The Mäntsälä data centre employs cutting-edge technology to minimise its environmental impact, reflecting Nebius’ commitment to sustainability. This includes hardware optimised for intensive workloads, energy-efficient supercomputing, advanced cooling, and heat recovery systems. With a power usage effectiveness (PUE) as low as 1.1 under high IT loads, the centre outperforms the global average of 1.58. It also uses free cooling and a heat recovery system, which annually recovers 20,000 MWh of energy—enough to heat 2,500 Finnish homes. The data centre’s expansion will further enhance the heat recovery programme’s efficiency.
The Mäntsälä centre also hosts ISEG, one of the most powerful supercomputers globally in terms of performance and energy efficiency, ranking in the top 25 with 35.26 GFlops per watt-second. The innovative design enables operations at server temperatures of up to 40°C, yielding an additional 15% energy savings.
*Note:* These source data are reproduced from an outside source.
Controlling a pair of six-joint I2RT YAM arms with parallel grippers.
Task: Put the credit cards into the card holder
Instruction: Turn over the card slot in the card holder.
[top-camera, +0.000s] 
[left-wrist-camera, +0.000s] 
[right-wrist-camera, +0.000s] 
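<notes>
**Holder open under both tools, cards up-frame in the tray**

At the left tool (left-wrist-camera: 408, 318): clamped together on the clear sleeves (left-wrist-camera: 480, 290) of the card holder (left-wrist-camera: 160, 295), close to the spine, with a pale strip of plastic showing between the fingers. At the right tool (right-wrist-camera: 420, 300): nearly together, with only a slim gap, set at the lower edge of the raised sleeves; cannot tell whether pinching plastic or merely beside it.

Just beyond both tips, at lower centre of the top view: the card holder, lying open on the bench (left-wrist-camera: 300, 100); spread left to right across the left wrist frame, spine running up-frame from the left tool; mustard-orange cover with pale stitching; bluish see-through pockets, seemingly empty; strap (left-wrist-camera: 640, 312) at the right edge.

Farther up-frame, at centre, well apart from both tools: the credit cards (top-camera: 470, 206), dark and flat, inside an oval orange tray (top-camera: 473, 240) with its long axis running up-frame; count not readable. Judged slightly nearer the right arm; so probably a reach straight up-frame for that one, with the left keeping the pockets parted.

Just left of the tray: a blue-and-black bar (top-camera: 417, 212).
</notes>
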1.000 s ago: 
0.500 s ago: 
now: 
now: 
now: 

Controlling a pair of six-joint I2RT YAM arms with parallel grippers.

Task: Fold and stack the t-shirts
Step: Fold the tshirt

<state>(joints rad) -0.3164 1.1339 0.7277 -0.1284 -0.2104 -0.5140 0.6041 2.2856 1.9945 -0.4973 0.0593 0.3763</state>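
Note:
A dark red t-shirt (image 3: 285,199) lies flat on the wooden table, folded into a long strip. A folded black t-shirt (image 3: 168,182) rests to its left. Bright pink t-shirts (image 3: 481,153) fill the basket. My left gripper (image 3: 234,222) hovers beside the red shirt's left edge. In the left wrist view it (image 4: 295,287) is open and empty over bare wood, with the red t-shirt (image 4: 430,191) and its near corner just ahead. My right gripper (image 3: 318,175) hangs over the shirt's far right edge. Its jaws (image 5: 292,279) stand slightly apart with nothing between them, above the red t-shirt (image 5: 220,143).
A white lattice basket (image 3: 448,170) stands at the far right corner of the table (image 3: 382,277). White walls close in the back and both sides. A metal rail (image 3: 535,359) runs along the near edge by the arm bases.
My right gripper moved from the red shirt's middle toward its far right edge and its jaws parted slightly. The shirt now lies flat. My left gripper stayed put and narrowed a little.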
Nebius’s current investment programme will expand its total capacity to tens of thousands of NVIDIA GPUs, offering a highly differentiated, energy-efficient AI cloud solution to customers worldwide.
Clear slate
Nebius Group N.V. was formed after the Dutch parent company of Yandex divested all of its Russian and Russia-connected business, leaving the Amsterdam based tech group with a handful of AI related assets, including the core AI infrastructure business. The Russian assets were sold to a consortium of Russian investors for $5.4bn in a deal involving cash and shares and marking the largest corporate exit since Russia’s invasion of Ukraine, though sold at a discount.
As a result, Nebius Group no longer has any presence or operations in Russia. On Oct. 21, 2024, trading of Nebius Group’s Class A ordinary shares resumed on Nasdaq. Trading of Yandex’s shares was suspended shortly after Russia’s invasion of Ukraine in February 2022. After a volatile start of trading, shares traded up and ended the day at $20 per share (up from the $18 start price).
In addition to AI-focused Nebius, the group runs three other divisions. Toloka is a data partner for all stages of AI development from training to evaluation. TripleTen is an edtech platform specialising in reskilling individuals for successful careers in tech and Avride focuses focuses on driverless cars and delivery robots. The group also owns a stake of around 28% in Clickhouse.
Looking into the future
According to Volozh, the split of Yandex’s assets left Nebius Group with roughly $2bn in cash, which, along with the company’s tech expertise and a strong engineering team are going to become the basis of the company’s AI infrastructure ambitions.
“We believe that given the magnitude of required compute and the associated costs, the market will be dominated by big players,” he explained. “These are obviously the hyperscalers, like Google, Amazon, Microsoft, large private clouds like meta, Apple, Tesla and just a few additional sizable specialised players.”
“This is where we fit in,” he said. “The hyperscalers and the large private clouds will likely consume most of their compute internally, leaving most of the independent market to a handful of specialized players like us with capacity of hundreds of 1000s of GPUs.”
Currently, Nebius Group N.V. has its main headquarters and largest R&D presence in Amsterdam, where about 450 people work, while the company runs additional R&D hubs in other parts of Europe, as well as in Israel, and is expanding its presence in the US.
As Volozh summed things up in the webcast, referring to the past experience and track record of the team: “Let me be very clear – we have done this before, and we will do it again.”